### Directions for this task
Starting at the line that contains "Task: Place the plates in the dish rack" and stopping at the line that contains "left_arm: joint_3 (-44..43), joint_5", restate each line of the records below exactly. Omit the pictures.
Start of Block
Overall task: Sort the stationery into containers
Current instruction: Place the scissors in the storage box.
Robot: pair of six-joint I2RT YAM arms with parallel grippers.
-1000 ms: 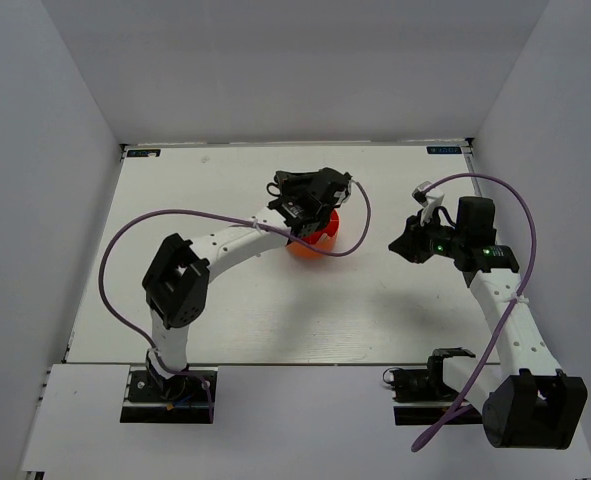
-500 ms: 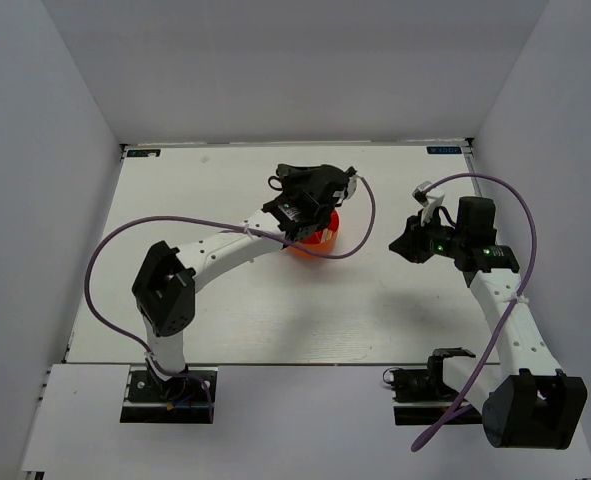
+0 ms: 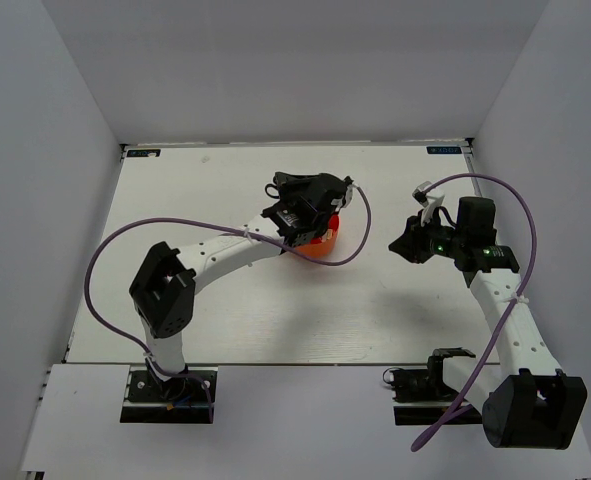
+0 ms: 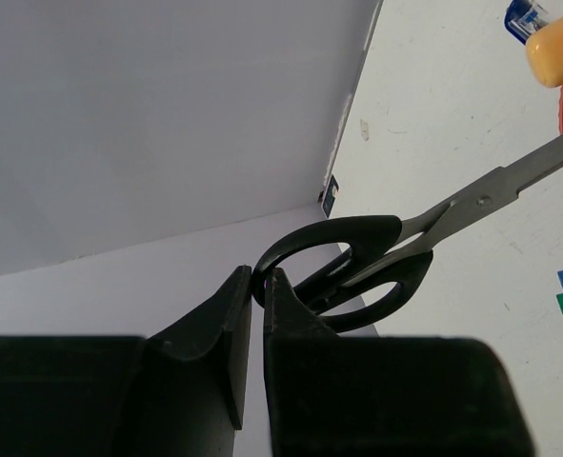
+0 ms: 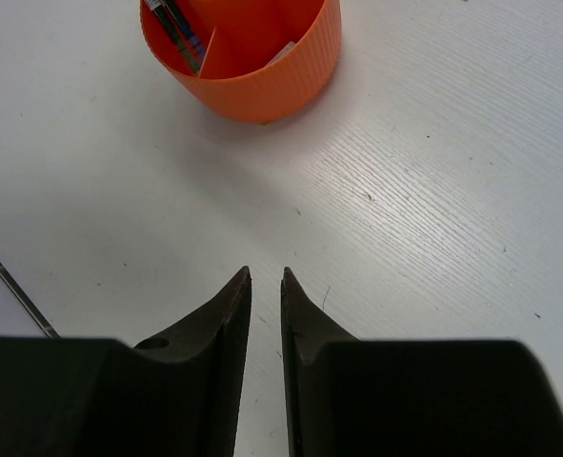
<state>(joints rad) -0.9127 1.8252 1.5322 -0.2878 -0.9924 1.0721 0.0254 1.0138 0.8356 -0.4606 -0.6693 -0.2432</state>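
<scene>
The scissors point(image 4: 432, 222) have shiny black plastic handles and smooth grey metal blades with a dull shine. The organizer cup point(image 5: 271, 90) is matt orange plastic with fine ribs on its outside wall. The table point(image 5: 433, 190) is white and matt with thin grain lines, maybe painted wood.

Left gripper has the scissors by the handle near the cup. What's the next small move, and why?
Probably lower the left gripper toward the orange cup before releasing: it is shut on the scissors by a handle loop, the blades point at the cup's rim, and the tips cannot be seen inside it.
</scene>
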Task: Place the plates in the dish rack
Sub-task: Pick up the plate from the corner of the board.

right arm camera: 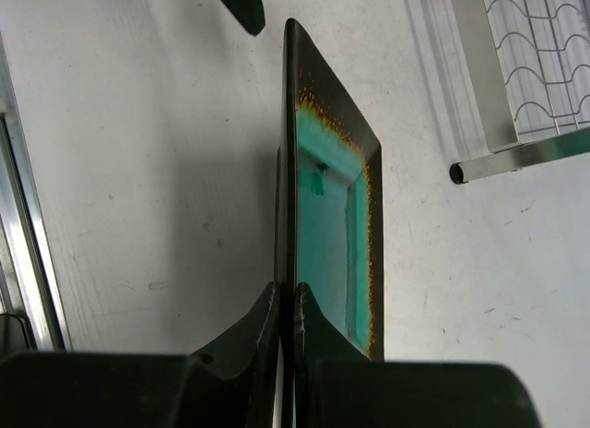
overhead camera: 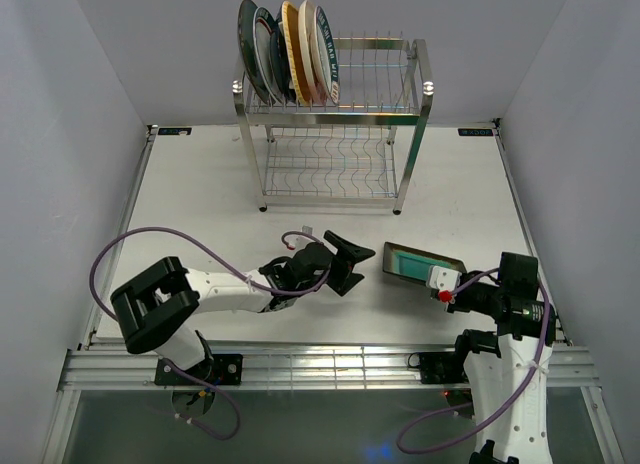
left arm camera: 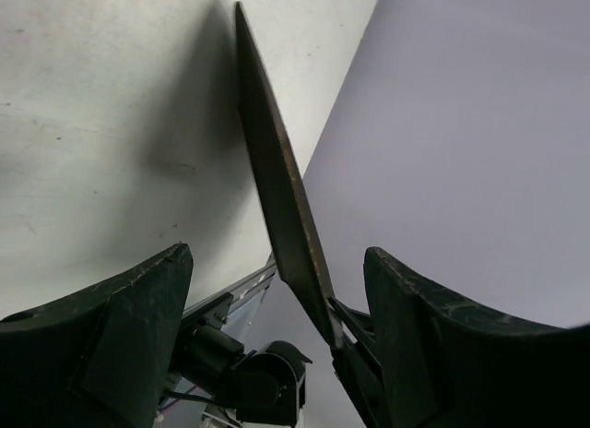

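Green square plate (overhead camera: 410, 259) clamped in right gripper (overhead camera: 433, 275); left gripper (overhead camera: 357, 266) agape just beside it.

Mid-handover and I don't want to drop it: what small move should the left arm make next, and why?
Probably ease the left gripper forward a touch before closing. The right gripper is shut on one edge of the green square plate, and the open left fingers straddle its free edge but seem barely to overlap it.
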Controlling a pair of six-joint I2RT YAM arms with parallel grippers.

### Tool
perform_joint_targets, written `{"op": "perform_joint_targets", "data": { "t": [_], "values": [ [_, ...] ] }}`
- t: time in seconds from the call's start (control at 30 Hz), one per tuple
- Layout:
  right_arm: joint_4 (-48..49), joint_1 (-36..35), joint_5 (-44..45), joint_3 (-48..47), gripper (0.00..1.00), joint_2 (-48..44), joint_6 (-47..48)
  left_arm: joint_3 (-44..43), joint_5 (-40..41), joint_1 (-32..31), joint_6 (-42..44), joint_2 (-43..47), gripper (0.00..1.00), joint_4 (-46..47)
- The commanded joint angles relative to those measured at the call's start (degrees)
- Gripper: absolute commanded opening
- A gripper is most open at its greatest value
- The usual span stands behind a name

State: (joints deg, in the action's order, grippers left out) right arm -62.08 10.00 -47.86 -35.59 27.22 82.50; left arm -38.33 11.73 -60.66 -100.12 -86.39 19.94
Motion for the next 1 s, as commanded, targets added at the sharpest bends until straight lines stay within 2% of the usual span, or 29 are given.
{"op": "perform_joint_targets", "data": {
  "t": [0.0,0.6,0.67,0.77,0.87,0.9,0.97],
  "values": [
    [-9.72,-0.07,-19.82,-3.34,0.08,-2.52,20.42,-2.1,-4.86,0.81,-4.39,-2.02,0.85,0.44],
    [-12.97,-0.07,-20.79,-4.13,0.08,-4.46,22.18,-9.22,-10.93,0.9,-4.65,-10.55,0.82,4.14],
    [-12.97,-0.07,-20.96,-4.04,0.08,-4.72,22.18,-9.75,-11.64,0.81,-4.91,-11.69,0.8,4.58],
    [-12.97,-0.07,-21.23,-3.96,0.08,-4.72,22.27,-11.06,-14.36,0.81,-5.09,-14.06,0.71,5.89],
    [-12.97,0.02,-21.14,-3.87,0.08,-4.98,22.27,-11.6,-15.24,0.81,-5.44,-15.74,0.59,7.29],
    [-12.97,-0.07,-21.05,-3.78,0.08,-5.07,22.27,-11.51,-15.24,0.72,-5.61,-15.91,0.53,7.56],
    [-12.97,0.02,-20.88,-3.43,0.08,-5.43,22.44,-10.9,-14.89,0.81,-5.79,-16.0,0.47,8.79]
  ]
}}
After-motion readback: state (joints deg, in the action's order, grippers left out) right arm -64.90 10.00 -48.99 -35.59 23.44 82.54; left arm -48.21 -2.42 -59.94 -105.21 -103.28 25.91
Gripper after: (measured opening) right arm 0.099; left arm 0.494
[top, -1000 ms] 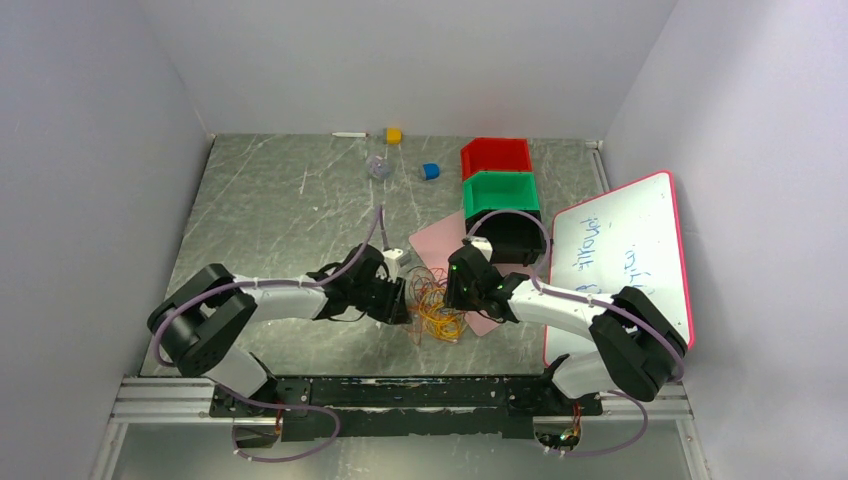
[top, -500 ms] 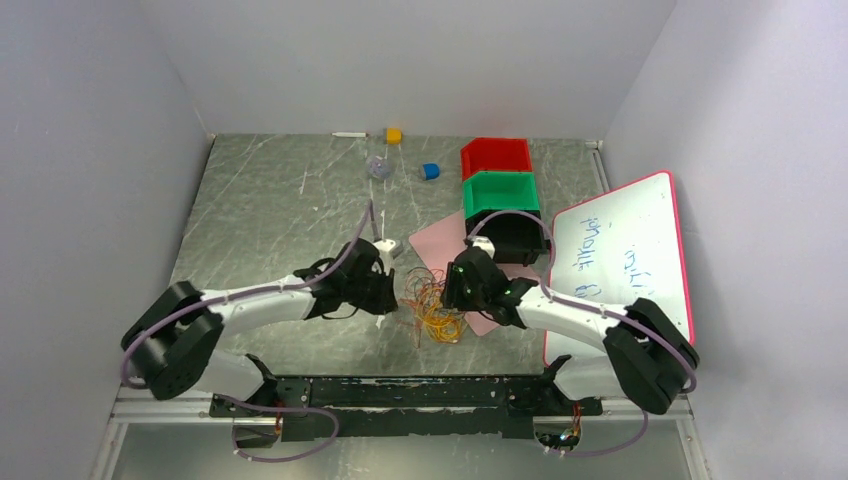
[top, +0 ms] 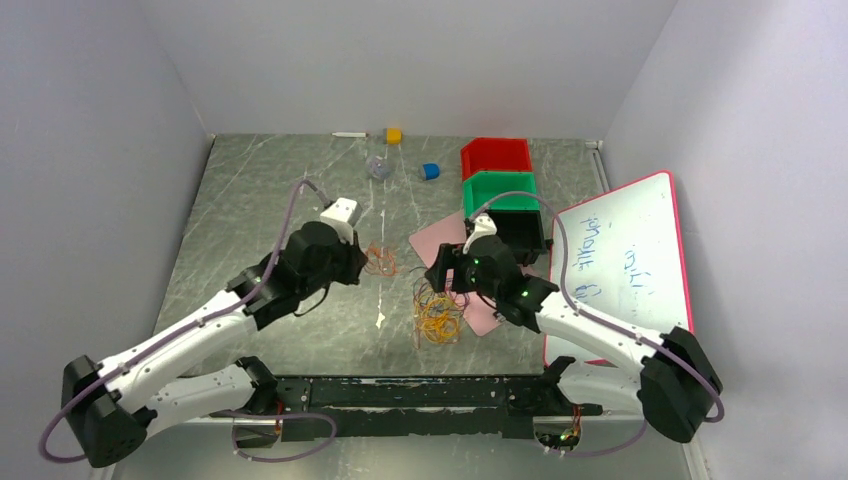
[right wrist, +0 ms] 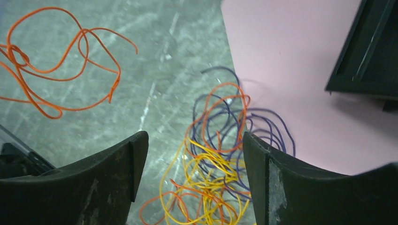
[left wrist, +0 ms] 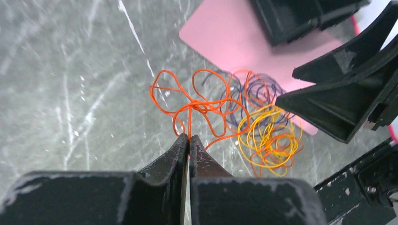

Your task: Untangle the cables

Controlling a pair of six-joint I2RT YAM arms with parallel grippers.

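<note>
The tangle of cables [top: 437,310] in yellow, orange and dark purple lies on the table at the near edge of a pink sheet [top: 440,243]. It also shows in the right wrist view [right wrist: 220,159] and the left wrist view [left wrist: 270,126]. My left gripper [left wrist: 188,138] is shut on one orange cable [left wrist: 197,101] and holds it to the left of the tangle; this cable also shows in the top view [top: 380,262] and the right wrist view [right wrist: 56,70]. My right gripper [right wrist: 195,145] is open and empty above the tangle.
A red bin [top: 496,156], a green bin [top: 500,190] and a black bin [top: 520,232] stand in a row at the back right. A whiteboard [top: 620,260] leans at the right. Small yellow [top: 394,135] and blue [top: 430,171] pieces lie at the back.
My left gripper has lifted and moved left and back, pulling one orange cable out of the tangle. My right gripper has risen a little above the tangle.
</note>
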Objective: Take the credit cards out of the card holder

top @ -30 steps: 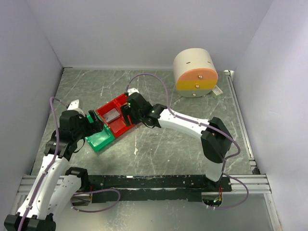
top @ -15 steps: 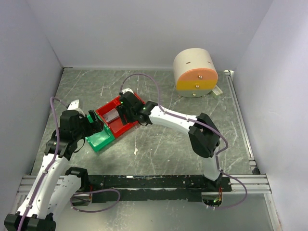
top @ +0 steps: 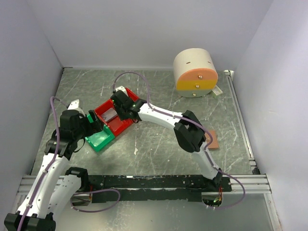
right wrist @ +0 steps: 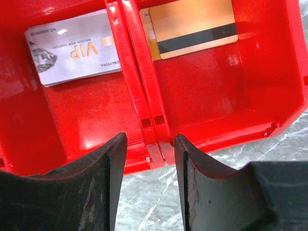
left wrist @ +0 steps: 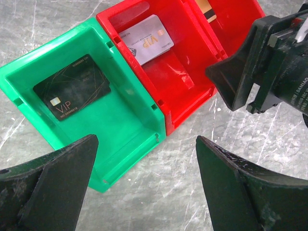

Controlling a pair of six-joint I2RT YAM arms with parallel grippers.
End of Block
### Written response
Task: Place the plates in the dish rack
Sub-task: Pick up the plate from the corner of the board.

right arm camera: 
overhead camera: 
left arm camera: 

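Green square plate (overhead camera: 410, 259) clamped in right gripper (overhead camera: 433, 275); left gripper (overhead camera: 357, 266) agape just beside it.

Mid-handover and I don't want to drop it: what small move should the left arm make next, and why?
Probably ease the left gripper forward a touch before closing. The right gripper is shut on one edge of the green square plate, and the open left fingers straddle its free edge but seem barely to overlap it.
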Controlling a pair of six-joint I2RT YAM arms with parallel grippers.

### Tool
perform_joint_targets, written `{"op": "perform_joint_targets", "data": { "t": [_], "values": [ [_, ...] ] }}`
- t: time in seconds from the call's start (control at 30 Hz), one per tuple
- Layout:
  right_arm: joint_4 (-48..49), joint_1 (-36..35), joint_5 (-44..45), joint_3 (-48..47), gripper (0.00..1.00), joint_2 (-48..44), joint_6 (-47..48)
  left_arm: joint_3 (-44..43), joint_5 (-40..41), joint_1 (-32..31), joint_6 (-42..44), joint_2 (-43..47), gripper (0.00..1.00), joint_4 (-46..47)

This output is now finished.